THE OWNERS, CHARTERERS AND ALL OTHERS INTERESTED IN

THE SHIP M/V "INUKSUK I" AND INUKSUK FISHERIES LTD. AND

BAFFIN FISHERIES COALITION

and

THE OWNERS, CHARTERERS AND ALL OTHERS INTERESTED IN

THE SHIP M/V "SIVULLIQ" AND REMOY FISHERIES LTD.

AND BAFFIN FISHERIES COALITION

Appellants

and

SEALAND MARINE ELECTRONICS

SALES AND SERVICES LTD

Respondent

REASONS FOR JUDGMENT

GAUTHIER J.A.

[1] The appellants are contesting a decision of the Federal Court (2021 FC 887) (the Federal Court Decision) granting the respondent its two actions in rem and in personam against them (as owners of the vessels sued in rem) for the payment of goods and services provided to the M/V “SIVULLIQ” ($171,396.46) (T-1837-17) and the M/V “INUKSUK I” ($13,368.06) (T-1836-17).

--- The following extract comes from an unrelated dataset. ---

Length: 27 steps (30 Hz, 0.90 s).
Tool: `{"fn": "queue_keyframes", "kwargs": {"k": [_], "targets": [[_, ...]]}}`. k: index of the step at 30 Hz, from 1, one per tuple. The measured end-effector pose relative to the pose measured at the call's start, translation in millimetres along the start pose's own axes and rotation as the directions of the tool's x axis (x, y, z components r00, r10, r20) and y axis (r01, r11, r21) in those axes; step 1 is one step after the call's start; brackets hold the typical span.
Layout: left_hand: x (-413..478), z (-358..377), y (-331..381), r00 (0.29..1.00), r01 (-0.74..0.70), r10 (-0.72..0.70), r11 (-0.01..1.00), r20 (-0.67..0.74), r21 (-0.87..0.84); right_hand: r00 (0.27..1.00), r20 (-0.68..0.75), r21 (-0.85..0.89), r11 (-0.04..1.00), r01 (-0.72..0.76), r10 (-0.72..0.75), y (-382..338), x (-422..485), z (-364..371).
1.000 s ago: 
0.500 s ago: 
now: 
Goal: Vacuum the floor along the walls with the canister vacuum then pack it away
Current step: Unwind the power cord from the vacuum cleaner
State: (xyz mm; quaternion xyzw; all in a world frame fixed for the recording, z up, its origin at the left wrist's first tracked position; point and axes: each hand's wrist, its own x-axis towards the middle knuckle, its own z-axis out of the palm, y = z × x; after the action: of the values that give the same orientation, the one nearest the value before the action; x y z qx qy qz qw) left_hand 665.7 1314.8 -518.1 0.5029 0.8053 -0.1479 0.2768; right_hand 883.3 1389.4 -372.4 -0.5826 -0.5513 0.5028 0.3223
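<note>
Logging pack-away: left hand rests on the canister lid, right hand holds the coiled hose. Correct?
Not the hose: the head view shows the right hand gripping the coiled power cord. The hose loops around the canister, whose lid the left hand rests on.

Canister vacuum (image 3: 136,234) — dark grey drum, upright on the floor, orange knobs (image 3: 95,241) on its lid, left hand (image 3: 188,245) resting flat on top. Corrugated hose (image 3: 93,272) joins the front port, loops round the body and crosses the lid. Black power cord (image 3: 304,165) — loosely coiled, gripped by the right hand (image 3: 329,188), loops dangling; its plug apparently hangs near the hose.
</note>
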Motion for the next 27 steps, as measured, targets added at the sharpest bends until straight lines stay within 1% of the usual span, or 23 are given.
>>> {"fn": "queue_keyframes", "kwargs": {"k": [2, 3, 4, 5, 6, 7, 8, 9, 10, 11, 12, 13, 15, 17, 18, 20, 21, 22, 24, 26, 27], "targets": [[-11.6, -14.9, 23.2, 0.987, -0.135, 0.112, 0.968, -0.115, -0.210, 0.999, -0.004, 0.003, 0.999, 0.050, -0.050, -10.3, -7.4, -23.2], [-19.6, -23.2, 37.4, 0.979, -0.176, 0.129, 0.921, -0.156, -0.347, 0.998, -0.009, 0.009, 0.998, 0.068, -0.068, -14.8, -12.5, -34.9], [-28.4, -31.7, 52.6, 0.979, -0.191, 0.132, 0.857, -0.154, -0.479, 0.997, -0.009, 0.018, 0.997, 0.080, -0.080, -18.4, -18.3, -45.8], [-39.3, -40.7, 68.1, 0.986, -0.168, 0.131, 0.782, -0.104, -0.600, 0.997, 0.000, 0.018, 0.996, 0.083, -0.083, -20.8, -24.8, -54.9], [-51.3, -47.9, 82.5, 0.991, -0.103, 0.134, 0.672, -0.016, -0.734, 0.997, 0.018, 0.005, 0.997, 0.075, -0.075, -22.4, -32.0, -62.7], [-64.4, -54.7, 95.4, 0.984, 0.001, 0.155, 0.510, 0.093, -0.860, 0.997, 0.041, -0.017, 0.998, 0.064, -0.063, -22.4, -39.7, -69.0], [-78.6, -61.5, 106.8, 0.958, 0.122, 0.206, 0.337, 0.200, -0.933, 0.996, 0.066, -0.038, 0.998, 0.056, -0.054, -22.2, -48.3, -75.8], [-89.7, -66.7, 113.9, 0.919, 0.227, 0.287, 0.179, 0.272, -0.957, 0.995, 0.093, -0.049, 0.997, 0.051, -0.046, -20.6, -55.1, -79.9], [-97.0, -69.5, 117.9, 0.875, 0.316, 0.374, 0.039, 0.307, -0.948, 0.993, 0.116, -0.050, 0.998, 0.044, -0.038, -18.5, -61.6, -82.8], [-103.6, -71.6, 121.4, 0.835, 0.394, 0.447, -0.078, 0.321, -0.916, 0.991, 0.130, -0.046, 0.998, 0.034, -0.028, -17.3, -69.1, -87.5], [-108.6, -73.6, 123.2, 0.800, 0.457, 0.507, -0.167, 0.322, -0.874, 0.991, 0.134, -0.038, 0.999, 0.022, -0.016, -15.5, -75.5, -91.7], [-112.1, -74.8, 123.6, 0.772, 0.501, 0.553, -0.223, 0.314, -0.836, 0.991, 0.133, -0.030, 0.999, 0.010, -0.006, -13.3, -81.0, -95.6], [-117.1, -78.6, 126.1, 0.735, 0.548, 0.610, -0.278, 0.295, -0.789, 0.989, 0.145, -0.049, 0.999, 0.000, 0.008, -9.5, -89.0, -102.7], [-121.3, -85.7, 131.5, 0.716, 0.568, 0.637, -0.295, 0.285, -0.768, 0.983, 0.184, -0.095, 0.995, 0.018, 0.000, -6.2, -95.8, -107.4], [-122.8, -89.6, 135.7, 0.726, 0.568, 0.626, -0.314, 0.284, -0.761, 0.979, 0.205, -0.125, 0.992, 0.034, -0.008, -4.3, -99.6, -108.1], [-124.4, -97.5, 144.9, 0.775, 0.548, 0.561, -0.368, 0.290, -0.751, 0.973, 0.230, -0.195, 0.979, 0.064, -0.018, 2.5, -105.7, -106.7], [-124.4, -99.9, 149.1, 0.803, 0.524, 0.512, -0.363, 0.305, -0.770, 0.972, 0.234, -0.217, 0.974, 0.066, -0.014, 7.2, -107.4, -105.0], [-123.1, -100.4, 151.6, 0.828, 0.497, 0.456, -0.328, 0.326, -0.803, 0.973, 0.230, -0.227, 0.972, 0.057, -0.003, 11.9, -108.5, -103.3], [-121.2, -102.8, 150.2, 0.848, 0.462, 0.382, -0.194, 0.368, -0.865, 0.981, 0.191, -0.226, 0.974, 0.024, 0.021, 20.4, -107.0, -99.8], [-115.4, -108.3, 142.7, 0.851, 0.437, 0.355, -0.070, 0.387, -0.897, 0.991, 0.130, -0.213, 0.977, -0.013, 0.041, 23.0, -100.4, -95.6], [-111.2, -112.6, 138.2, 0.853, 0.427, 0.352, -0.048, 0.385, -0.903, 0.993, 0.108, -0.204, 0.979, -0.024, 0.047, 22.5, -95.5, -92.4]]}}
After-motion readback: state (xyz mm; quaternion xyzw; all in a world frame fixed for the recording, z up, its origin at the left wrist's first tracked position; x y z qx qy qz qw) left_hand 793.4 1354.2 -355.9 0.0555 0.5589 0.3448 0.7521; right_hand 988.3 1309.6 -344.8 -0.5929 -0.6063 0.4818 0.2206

[2] In its decision, the Federal Court also held that the appellants had not established that they were entitled to rely on equitable set-off as a defence to the respondent’s claim. This so‑called “cross-claim” (a term used in these reasons to refer to the claim at the basis of the defence of equitable set-off and not in the traditional sense of a cross-claim against a co-defendant), that the appellants raised in their amended statements of defence, dated October 30, 2020, was substantially the same as what had been raised in their prior counterclaims against the respondent, which were discontinued on September 24, 2020. The cross-claim relates to an alleged fraudulent scheme by the respondent in collusion with at least the former Fleet Manager and the former CEO of Baffin Fisheries Coalition (Baffin) to facilitate the purchase of non-marine goods and services on the account of Baffin, goods that were misdescribed on some of the respondent’s invoices as marine electronics and related equipment for Baffin’s vessels.

[3] Before us, the appellants do not contest the Federal Court’s conclusion that the respondent had met its burden of establishing its claim for the supply of the marine equipment and services provided under the three invoices on which it based its claim (respondent’s invoices #103366, 103367, and 103386).

[4] There is no issue that, in respect of those marine goods and services, the Fleet Manager had both the ostensible and actual authority to bind the owners of the two vessels.

[5] The appellants did not contest the Federal Court’s findings that they had failed to establish their allegation of conspiracy and conversion or any factual findings leading to the conclusion that they had also failed to establish fraud, conspiracy or conversion. The appellants only contest what they allege to be two errors of law by the Federal Court (found in the Federal Court Decision at paragraphs 240 and 264) which, in their view, are sufficient to justify the intervention of this Court to either render the judgment that should have been rendered or order a new trial.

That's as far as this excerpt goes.